Après Lautner, Molinaro. Ce dernier est qualifié "d'artisan modeste et indispensable" du cinéma français, le premier avait réalisé LE film-culte de notre pays et s'en est allé couvert d'éloges. Je sais bien qu'un artisan c'est bien moins qu'un artiste et qu'une oraison funèbre efface toutes les faiblesses du défunt, mais quand-même ! Dans ma jeunesse, à peu près contemporaine de la Nouvelle vague, nous eussions rougi d'aller voir des films de l'un ou l'autre, exemples d'un cinéma commercial moisi dénué de tout art cinématographique, se contentant de raconter des histoire interprétées par de vieux briscards d'acteurs : Gabin, Ventura. Circonstance aggravante, c'étaient souvent des films comiques, mais d'un comique que nous réprouvions, rien à voir avec Buster Keaton ou Tati, à la place les grimaces de de Funès ou les minauderies de Serrault dans La cage aux folles (ce film assez ignoble fut un des plus gros succès du cinéma français au point que Molinaro lui donna une suite).
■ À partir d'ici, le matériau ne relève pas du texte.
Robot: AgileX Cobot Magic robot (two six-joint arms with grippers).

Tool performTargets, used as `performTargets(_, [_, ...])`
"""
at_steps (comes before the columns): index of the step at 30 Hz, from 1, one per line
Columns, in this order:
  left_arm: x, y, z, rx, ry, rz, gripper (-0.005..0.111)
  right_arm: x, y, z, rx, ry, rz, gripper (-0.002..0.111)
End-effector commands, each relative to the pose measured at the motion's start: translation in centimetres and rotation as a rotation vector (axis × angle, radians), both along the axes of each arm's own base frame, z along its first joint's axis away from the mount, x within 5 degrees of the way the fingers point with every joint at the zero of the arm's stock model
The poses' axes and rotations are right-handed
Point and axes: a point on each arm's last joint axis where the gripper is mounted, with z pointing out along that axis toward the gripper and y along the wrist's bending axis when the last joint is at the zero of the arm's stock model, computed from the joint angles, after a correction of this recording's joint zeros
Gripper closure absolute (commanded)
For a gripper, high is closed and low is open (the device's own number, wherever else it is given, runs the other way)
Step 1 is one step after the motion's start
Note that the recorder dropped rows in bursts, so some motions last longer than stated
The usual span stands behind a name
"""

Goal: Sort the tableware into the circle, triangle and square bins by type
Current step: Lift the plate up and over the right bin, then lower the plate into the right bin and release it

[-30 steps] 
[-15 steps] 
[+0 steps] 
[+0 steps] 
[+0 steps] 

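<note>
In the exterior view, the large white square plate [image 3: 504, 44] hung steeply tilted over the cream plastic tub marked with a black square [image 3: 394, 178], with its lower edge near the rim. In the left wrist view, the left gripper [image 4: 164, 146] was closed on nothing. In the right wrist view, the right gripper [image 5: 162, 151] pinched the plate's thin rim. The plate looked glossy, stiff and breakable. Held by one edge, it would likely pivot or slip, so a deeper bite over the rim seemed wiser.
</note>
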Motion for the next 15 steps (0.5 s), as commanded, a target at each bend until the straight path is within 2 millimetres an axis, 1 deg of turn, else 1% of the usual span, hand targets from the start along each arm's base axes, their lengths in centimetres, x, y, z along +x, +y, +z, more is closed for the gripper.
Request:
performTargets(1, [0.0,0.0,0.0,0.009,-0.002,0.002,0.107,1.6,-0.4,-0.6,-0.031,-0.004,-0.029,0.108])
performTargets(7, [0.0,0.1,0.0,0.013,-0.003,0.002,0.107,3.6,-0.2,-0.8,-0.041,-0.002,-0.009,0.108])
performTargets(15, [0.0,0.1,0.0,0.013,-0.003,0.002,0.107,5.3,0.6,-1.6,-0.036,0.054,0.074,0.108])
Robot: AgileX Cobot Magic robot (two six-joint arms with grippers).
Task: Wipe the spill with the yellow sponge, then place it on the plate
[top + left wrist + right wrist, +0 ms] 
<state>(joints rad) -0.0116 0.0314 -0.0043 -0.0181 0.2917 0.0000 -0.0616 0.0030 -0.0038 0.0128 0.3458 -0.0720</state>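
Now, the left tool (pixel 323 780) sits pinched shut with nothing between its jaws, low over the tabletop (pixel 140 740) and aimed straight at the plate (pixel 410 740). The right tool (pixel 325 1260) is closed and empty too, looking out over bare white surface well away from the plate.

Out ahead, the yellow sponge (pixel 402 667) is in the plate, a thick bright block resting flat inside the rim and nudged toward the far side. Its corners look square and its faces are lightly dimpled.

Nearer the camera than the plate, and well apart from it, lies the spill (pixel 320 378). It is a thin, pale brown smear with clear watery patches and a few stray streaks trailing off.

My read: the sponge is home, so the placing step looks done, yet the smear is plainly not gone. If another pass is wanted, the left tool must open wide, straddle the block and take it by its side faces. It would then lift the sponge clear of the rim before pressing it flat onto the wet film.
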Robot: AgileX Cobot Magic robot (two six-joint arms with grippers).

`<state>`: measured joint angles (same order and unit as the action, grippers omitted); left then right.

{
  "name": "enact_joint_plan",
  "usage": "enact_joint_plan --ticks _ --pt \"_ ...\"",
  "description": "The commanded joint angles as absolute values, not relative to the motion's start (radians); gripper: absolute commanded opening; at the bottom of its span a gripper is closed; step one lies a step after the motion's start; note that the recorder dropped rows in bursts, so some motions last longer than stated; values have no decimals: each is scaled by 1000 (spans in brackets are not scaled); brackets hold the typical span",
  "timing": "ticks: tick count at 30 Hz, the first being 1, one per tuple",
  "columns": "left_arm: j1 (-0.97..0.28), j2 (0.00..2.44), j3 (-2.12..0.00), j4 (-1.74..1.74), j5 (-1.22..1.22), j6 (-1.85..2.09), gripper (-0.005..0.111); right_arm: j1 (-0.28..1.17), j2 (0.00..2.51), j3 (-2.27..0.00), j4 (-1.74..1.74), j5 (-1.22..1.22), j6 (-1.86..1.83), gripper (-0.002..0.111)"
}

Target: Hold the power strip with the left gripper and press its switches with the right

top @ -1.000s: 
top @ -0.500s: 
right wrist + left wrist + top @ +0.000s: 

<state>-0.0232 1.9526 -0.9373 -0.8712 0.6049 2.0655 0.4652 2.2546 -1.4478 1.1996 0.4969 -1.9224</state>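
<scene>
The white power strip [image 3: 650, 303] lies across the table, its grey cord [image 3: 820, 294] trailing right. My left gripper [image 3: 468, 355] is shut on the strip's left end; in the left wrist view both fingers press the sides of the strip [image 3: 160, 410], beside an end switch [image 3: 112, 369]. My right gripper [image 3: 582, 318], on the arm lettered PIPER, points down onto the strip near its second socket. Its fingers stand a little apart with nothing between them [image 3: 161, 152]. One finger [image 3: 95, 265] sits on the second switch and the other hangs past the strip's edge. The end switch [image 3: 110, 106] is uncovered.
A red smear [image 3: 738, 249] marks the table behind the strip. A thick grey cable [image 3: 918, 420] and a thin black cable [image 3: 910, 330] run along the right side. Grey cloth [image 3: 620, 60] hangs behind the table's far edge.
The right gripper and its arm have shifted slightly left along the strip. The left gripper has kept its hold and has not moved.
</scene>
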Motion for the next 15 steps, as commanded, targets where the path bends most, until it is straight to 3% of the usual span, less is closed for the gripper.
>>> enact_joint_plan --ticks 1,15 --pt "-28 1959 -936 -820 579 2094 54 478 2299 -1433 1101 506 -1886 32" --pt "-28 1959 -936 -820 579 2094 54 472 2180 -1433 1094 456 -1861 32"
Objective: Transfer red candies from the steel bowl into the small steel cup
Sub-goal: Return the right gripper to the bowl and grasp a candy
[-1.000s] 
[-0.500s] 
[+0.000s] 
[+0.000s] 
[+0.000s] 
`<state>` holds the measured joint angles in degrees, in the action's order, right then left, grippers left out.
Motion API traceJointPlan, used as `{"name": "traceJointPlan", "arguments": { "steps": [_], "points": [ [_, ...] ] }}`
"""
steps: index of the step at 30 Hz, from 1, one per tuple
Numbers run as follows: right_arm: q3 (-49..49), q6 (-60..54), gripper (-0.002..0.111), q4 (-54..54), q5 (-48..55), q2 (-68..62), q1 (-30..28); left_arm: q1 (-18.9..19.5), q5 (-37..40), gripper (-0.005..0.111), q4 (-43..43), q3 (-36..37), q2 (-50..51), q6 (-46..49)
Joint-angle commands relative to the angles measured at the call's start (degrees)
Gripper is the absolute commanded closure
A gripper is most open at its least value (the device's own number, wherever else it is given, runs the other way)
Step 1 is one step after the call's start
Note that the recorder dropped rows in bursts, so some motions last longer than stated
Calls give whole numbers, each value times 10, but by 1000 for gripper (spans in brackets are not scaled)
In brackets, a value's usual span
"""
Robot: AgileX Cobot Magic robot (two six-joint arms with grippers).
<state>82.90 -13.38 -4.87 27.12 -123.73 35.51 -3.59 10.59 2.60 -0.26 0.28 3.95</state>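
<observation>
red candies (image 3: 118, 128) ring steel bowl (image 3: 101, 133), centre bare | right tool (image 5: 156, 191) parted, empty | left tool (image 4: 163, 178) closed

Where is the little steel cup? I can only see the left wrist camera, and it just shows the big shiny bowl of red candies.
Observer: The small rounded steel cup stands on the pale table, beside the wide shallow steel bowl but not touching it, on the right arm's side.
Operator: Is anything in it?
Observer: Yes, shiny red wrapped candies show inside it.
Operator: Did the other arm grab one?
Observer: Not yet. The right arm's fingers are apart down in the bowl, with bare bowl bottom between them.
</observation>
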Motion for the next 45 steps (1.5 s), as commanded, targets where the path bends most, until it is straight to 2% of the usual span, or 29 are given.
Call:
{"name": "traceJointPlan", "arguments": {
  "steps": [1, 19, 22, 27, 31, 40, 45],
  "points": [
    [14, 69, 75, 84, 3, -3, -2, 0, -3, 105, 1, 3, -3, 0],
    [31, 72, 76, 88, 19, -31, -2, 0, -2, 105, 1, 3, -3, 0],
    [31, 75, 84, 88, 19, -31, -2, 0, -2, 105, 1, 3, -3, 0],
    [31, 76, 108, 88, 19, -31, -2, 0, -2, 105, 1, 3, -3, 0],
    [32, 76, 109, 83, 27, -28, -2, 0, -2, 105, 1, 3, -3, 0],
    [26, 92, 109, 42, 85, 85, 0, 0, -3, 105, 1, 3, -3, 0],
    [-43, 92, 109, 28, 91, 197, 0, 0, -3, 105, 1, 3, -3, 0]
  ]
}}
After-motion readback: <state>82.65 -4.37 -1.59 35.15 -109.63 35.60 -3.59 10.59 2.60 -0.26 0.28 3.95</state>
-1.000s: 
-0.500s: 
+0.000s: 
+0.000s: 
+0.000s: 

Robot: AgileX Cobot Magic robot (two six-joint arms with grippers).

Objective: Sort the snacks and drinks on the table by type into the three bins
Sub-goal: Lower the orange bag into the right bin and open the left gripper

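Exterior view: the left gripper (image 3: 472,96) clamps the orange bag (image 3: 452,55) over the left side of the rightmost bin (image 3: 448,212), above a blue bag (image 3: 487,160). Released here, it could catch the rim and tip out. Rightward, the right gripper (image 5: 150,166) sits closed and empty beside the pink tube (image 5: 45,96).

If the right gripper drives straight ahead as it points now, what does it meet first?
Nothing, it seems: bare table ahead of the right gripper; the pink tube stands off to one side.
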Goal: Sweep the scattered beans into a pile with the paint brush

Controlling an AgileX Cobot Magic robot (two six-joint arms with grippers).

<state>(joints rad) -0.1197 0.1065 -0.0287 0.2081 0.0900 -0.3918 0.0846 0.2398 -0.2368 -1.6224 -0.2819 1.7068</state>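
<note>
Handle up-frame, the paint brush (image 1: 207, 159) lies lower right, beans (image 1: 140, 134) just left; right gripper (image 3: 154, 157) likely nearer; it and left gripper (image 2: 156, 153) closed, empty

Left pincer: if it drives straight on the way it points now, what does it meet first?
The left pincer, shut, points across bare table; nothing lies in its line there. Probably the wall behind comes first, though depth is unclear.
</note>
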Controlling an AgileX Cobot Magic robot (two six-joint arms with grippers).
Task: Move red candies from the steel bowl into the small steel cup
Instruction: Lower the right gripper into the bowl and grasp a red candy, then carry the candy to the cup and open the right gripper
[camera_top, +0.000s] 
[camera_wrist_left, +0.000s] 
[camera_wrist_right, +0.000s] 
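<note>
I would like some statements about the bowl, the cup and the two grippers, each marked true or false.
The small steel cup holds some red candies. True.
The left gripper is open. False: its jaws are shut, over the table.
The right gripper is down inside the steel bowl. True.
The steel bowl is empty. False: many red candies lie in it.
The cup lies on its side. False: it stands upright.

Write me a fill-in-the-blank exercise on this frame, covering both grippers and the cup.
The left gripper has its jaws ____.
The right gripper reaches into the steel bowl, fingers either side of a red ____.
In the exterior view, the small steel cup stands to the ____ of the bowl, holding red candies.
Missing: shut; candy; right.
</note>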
Soyons juste, je suis quand-même allé voir quelques-uns des Lautner parodiques dans ma prime jeunesse, notamment la série des Monocle où me fascinait le personnage d'espion aristocrate joué par Meurisse sans compter que la parodie donne en quelque sorte un alibi culturel. Les reproches que nous faisions à ce cinéma étaient sans doute fondés, mais c'était mettre aussi à côté de la plaque. Ils faisaient de la littérature avec d'autres moyens, c'était un cinéma de scénaristes, de dialoguistes et aussi, bien sûr, d'acteurs. Quand Molinaro adaptait Siménon (au début de sa carrière, bien plus intéressant que la fin), cela donnait La mort de Belle, un film magnifique parfaitement interprété par le grand comédien que fut Jean Desailly qu'on retrouva dans le meilleur Truffaut, La peau douce. Quant aux dialoguistes, s'ils n'eurent pas tous le lyrisme aux accents parfois céliniens d'Audiard ou son sens du burlesque, ils faisaient un travail soigné, peut-être trop pour des oreilles habituées au "naturel" des conversations dans les films de la Nouvelle vague.

Alors quoi ? Le temps qui a passé et a effacé les affrontements et les oppositions qui remontent aux années 60, qui nous a rendus plus indulgents, plus ouverts à tous les genres et à tous les styles, et le même phénomène peut se manifester aussi dans la littérature : qui ne jurait que par Flaubert découvre Zola. Une nostalgie générationnelle qui nous fait redécouvrir la France des années 60, décors, costumes, langage, dans de vieux films de gangsters ou des comédies bourgeoises. Mais alors comment des trentenaires peuvent-ils apprécier ces films en noir et blanc joués par des acteurs qui furent les idoles de leurs parents sans la technique spectaculaire des blockbusters américains dont ils font leur miel ? En fait je crois que ça n'est pas le cas, à part un ou deux films mythiques dont le parangon est Les tontons flingueurs dont eux aussi connaissent les célèbres répliques, peut-être parce qu'ils l'ont beaucoup vu à la télé ou qu'ils sont sensibles à la verve d'Audiard tellement plus goûtue que les fades dialogues des films américains pour ados. C'est le seul film qui soit devenu un mythe national. Ou ne s'agit-il pas tout bonnement d'une revanche du principe de plaisir ?Cette revanche que nous prenons par exemple aux séances de cinéma bis de la Cinémathèque quand on projette des westerns italiens ultra-violents, des films de vampires tournés avec trois francs six sous, des pornos softs des années 60, le tout doublé pour qu'on puisse mieux jouir de l'inanité ou de la pompe des dialogues qui font se tordre les spectateurs. De même qu'on est revenu du nouveau roman au profit de romans "qui racontent des histoires", n'envoyons-nous pas par dessus les moulins tout un cinéma expérimental au sujet duquel on parlait de "style", de "grammaire cinématographique" pour nous vautrer dans un cinéma sans prétention, non dénué parfois de vulgarité (mais de cela nous rions aussi protégés par le "second degré"), de pur divertissement. Je frémis en écrivant cela et pour ma pénitence jure d'aller voir intégralement la prochaine rétrospective de Marguerite Duras ou de Béla Tarr.